Orateur
Description
The development of new facilities at CERN to study the properties of antimatter has revived the interest for the physics of interactions between matter and antimatter. These systems can constitute an efficient tool to determine the properties of antimatter but can also be used to improve our knowledge of matter, which is the main motivation for the antiproton Unstable Matter Annihilation (PUMA) project. This experimental project aims to study neutron skin densities of short-lived isotopes using low-energy antiprotons as a probe. To understand how the nuclear skin densities can be related to the measured antiproton-nucleon annihilations, an accurate description of the antiproton-nucleus interaction is required.
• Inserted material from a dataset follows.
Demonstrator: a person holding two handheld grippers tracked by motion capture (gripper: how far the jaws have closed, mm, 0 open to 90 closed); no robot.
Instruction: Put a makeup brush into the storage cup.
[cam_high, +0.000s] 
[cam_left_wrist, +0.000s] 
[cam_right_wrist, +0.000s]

The main goal of this thesis is the development of a microscopic ab initio approach to study the simplest cases of antiproton-nucleus annihilation. For this purpose, the low-energy antiproton-nucleus scattering is studied by solving the Faddeev-Yakubovsky equations. The nucleon-antinucleon annihilation is a very complex process involving many meson-producing channels. While it is usually treated using optical potentials, the calculations of the present work are carried out considering a coupled channel formalism. This alternative approach will allows us to check the model-dependance of the calculated observables on the input relative to nucleon-antinucleon interaction and will contribute to the evaluation of the theoretical uncertainties.